While on patrol, the team received a text message from their superior regarding a snatching incident along C-5 road.14 The team then proceeded to the area where the alleged incident happened and saw three suspicious­-looking male individuals, later identified as Lacson, Agpalo, and Dagdag, who seemed to be waiting for someone. The police officers alighted from their motorcycles and began approaching the three who attempted to run away upon noticing the police officers. The three were intercepted and accosted by the police officers, who then asked them what they were doing and if they were waiting for somebody. The three individuals gave no response.15

Upon apprehending Agpalo, PO2 Paparon felt a hard object tucked in Agpalo's waist. PO2 Paparon raised Agpalo's shirt and saw a handle of a gun which was discovered to be loaded with four live ammunition upon further examination. PO2 Paparon arrested Agpalo when he failed to produce his license to possess and carry the gun.16

Subsequently, PO1 Valdez frisked Lacson and recovered from him a hand grenade. When asked to produce his license to possess and carry the grenade, Lacson failed to produce any certificate of authorization.17

The prosecution witnesses also testified that it was Police Officer I Angelo Villanueva (PO1 Villanueva) who apprehended Dagdag.18

For the defense, all accused were presented as witnesses.19

They denied the charges against them and narrated that Lacson and Dagdag were on their way home when they saw the police officers running after a group of "batang hamog." During the commotion, they heard someone shout "walang tatakbo" to which they complied, knowing that they were not the ones being chased by the police officers.20

Subsequently, the police officers arrested Lacson and Dagdag, and forced them to admit to being batang hamog members. Despite their denials, they were later brought to the police station.21

At the precinct, PO1 Valdez took Lacson's cell phone and, unknown to the latter, texted Agpalo stating that he wanted to meet with him. Agpalo replied, asking for his whereabouts, to which PO1 Valdez responded that he was at Bouganvilla, Pembo, Makati.22

Shortly after, Agpalo made his way to Bouganvilla, Pembo, Makati when he heard someone call his name. He then turned around and saw two police officers who immediately arrested him. He was later brought to the police station, where the three were shown the knife, firearm, and hand grenade allegedly recovered from them. The three were mauled by the police officers when they denied that they owned the items.23

In its September 5, 2017 Decision,24 the Regional Trial Court convicted Lacson and Agpalo of the crimes charged, while it acquitted Dagdag by reason of the prosecution's failure to prove his guilt beyond reasonable doubt:

WHEREFORE, foregoing considered, this court hereby finds accused Mark Alvin Lacson y Marquesses and Noel Agpalo y Sacay GUILTY beyond reasonable doubt for the crimes charged against them. Accordingly, they are hereby sentenced as follows:

1. For Violation of Section 3 of [Presidential Decree No.] 1866 as amended by [Republic Act No.] 9516, accused MARK ALVIN LACSON is hereby sentenced to suffer the penalty of reclusion perpetua.
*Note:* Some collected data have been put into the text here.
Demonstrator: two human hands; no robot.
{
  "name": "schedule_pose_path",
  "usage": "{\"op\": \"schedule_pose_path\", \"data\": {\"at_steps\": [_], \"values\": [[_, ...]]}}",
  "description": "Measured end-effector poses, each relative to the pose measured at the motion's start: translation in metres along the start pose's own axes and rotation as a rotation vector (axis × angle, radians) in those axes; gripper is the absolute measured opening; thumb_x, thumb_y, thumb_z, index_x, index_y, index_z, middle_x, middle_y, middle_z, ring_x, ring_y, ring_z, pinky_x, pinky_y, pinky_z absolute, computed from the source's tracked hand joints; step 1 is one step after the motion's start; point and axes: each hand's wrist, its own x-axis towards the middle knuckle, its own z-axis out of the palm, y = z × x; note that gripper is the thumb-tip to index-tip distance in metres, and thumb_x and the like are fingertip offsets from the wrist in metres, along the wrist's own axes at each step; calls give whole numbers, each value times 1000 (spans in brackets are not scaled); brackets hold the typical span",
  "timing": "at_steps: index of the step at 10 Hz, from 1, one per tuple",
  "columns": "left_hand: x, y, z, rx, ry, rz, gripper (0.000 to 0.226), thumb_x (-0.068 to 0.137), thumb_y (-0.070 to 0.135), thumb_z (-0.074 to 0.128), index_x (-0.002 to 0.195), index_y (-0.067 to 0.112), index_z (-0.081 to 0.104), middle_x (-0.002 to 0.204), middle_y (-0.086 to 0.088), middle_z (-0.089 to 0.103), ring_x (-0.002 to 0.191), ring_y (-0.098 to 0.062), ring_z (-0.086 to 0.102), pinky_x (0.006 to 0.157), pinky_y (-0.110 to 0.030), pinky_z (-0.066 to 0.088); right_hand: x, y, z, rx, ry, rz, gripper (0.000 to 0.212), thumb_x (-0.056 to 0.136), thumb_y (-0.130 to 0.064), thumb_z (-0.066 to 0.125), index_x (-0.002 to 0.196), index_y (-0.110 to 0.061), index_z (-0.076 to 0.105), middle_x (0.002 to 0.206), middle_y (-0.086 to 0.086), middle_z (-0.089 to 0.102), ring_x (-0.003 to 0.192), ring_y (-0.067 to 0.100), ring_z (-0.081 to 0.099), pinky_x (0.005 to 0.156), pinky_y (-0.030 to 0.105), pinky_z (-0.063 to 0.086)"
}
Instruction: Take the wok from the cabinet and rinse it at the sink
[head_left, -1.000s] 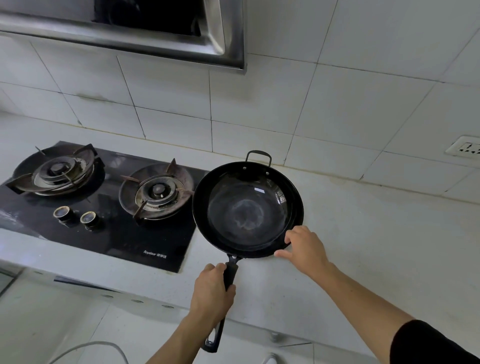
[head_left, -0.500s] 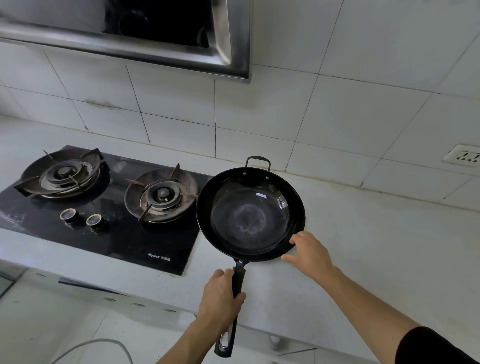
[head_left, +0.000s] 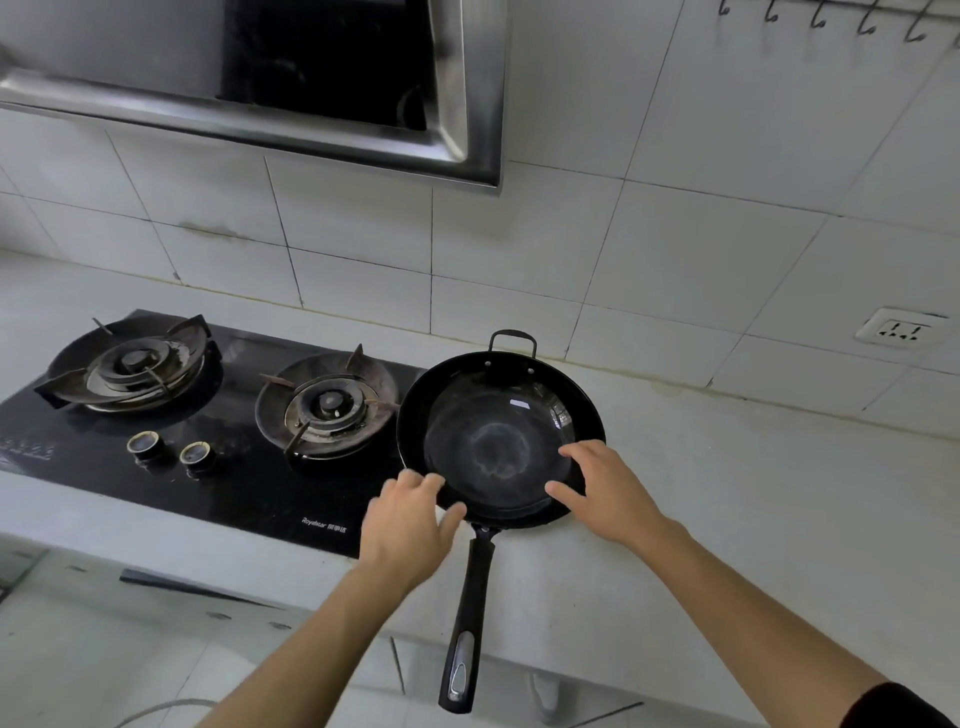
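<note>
- Wok (head_left: 498, 436) on the surface (head_left: 727, 519), just right of the hob (head_left: 156, 467), long handle (head_left: 467, 623) jutting past the near edge.
- Left hand (head_left: 410, 525) blurred, fingers spread at the near-left rim, off the handle; contact unclear.
- Right hand (head_left: 608, 493) open, fingers splayed over the near-right rim, gripping nothing.

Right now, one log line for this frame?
black long-handled wok: on white counter beside gas stove | left hand: open, at rim | right hand: open, over rim | sink: unseen
</note>
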Motion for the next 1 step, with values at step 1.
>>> {"op": "schedule_pose_path", "data": {"at_steps": [1], "values": [[18, -8, -18, 158, 4, 59, 61, 93, 62, 40, 143, 27, 40, 145, -2, 44, 131, -24, 42, 104, -42, 39, -7, -18, -14, 47, 74, -25, 60, 93, -51, 55, 142, -20, 43, 145, -3, 40, 132, 14, 38, 105, 28, 37]]}}
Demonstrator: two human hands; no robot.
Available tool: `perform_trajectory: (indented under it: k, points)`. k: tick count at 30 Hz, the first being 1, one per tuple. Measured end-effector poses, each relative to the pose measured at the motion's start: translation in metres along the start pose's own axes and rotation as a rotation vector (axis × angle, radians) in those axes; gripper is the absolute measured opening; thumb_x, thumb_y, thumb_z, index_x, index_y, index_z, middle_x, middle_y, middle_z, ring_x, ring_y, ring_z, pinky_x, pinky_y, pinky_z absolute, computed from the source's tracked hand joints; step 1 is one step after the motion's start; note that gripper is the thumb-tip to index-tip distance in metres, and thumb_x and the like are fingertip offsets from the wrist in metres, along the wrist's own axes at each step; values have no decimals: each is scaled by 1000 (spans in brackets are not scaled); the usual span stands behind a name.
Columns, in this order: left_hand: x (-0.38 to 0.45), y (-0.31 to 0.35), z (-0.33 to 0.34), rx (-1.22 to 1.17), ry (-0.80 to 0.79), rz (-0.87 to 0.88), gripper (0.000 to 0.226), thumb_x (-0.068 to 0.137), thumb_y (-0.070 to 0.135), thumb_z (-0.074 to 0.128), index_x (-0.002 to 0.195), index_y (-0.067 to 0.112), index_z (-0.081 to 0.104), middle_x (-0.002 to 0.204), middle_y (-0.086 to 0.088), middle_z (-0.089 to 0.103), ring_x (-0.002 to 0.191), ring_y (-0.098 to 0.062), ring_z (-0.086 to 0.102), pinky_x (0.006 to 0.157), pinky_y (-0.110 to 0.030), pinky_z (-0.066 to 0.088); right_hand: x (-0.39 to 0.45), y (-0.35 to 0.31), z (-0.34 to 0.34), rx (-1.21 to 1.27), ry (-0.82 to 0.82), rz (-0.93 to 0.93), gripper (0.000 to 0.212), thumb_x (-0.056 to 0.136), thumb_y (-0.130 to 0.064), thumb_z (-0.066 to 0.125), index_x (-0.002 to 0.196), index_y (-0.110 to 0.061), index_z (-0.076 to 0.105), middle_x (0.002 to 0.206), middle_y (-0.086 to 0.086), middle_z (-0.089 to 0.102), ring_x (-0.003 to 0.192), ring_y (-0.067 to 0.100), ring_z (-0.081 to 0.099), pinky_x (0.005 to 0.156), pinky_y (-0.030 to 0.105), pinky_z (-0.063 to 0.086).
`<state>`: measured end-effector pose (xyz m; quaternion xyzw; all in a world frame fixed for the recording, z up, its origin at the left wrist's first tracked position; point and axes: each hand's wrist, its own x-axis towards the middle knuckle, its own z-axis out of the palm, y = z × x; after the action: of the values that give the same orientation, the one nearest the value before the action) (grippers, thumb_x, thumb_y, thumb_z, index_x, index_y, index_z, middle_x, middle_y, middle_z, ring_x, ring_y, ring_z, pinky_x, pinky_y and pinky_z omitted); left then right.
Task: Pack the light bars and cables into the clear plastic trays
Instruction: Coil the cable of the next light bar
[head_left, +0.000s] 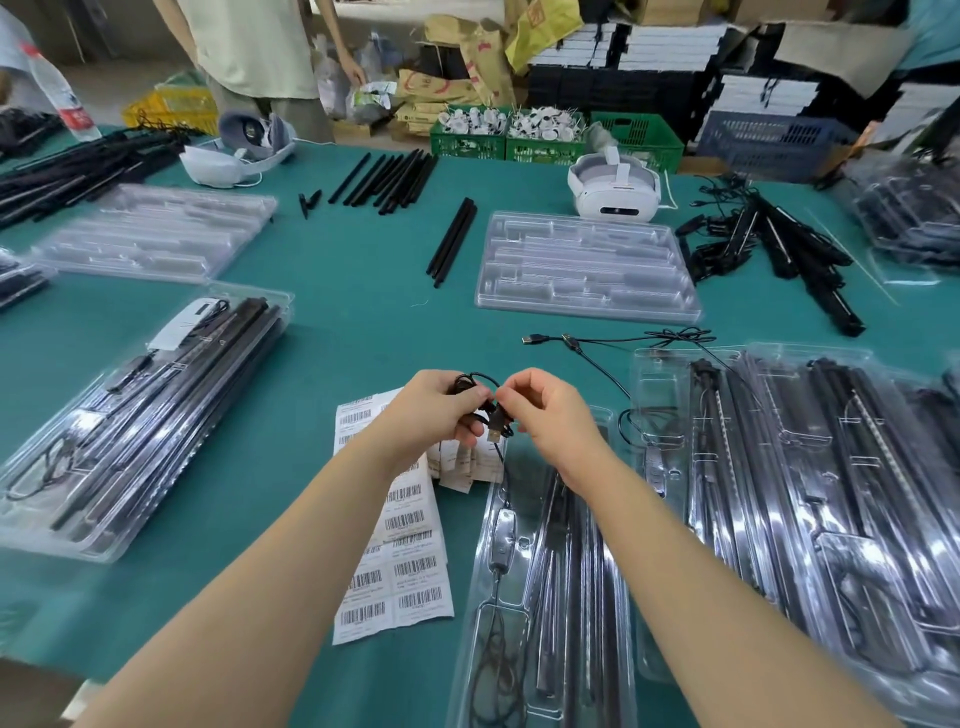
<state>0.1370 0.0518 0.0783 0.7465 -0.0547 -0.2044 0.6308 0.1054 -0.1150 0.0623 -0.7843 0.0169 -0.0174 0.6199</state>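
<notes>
My left hand (441, 410) grips a small coil of black USB cable (491, 413) above the table's middle. My right hand (545, 415) pinches the same cable beside its plug. The cable runs down into a clear plastic tray (480, 597) right below my hands, which holds black light bars (558, 571) and an inline controller. A second loose USB cable (597, 345) lies on the green table just beyond. An empty clear tray (587, 265) lies further back, with two black bars (452, 241) to its left.
Sheets of barcode labels (395, 545) lie under my left forearm. Filled trays are stacked at the right (831, 493) and left (140, 415). Loose black bars (387, 179), two white headsets (615, 187) and green crates sit at the back. A person stands at the far left.
</notes>
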Motion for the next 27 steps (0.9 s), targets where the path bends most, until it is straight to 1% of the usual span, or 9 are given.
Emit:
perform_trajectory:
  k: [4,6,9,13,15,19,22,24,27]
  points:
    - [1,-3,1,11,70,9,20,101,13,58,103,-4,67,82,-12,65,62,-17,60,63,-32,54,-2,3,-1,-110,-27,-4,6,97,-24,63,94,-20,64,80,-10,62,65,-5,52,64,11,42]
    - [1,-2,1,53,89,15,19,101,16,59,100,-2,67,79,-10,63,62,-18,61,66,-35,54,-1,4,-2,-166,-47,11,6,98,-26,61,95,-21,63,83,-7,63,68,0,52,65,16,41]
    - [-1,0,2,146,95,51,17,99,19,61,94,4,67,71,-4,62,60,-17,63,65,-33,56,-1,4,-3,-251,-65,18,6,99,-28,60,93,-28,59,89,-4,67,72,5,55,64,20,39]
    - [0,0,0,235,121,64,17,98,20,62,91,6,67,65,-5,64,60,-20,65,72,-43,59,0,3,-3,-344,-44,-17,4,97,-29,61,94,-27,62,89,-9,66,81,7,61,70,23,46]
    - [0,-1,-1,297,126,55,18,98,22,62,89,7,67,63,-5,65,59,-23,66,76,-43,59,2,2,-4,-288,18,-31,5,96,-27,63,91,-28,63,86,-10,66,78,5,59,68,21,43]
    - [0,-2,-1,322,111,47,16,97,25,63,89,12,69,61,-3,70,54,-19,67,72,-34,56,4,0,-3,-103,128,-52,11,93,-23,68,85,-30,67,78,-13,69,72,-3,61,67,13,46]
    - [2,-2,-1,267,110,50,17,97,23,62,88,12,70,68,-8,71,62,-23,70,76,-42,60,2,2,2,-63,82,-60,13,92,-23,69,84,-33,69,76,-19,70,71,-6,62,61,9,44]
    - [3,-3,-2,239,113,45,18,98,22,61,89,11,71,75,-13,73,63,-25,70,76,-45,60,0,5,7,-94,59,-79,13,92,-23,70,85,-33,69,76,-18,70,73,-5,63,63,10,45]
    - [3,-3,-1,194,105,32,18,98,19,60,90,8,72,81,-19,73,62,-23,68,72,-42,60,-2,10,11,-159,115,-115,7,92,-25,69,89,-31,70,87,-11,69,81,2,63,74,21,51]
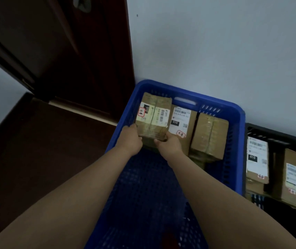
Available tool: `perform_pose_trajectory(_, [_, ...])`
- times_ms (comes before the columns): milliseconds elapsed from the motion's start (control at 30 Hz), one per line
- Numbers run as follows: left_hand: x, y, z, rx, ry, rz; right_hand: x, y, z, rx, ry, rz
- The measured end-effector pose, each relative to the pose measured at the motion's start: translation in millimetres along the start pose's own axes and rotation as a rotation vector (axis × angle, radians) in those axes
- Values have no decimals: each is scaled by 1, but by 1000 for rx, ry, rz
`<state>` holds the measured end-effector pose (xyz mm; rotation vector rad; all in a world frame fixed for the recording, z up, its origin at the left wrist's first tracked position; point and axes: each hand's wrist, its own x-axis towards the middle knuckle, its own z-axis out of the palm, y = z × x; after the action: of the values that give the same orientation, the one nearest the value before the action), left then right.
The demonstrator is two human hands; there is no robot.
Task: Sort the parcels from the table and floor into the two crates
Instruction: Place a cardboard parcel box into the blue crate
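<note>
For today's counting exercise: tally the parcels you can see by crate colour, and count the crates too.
Parcels in the blue crate: 3, one gripped by both the left hand and right hand
Parcels in the black crate: 2 clearly visible
Crates: 2
Total: 7
</note>
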<state>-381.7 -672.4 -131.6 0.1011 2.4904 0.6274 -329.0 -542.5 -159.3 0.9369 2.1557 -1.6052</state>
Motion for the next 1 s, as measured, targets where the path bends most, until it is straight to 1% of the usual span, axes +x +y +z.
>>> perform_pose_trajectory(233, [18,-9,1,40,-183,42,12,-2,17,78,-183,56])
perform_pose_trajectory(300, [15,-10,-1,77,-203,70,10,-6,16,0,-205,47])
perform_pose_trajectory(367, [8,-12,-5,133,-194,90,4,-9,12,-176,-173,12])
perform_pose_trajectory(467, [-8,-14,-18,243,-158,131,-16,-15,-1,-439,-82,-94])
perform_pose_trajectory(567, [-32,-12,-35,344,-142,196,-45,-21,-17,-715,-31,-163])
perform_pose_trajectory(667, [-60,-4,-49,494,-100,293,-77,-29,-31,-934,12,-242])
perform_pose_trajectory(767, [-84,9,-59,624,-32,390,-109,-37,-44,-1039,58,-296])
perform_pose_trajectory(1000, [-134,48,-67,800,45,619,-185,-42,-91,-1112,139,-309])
For Violation of Comelec Resolution No. 9735, adapting Comelec Resolution No. 9561-A, accused MARK ALVIN LACSON is sentenced to imprisonment or one (1) year as minimum to two (2) years as maximum in accordance with the Indeterminate Sentence Law.

The period of his preventive imprisonment shall be credited in his favor.

2. For Violation of Section 28 (a) in relation to Section 28 (e) (1) of [Republic Act No.] 10591, accused NOEL AGPALO is hereby sentenced to imprisonment of nine (9) years, four (4) months and one (1) day to ten (10) years of Prison mayor.

For Violation of Comelec Resolution No. 9735, adapting Comelec Resolution No. 9561-A, accused NOEL AGPALO is sentenced to imprisonment of one (1) year as minimum to two (2) years as maximum in accordance with the Indeterminate Sentence Law.

The period of his preventive imprisonment shall be credited in his favor.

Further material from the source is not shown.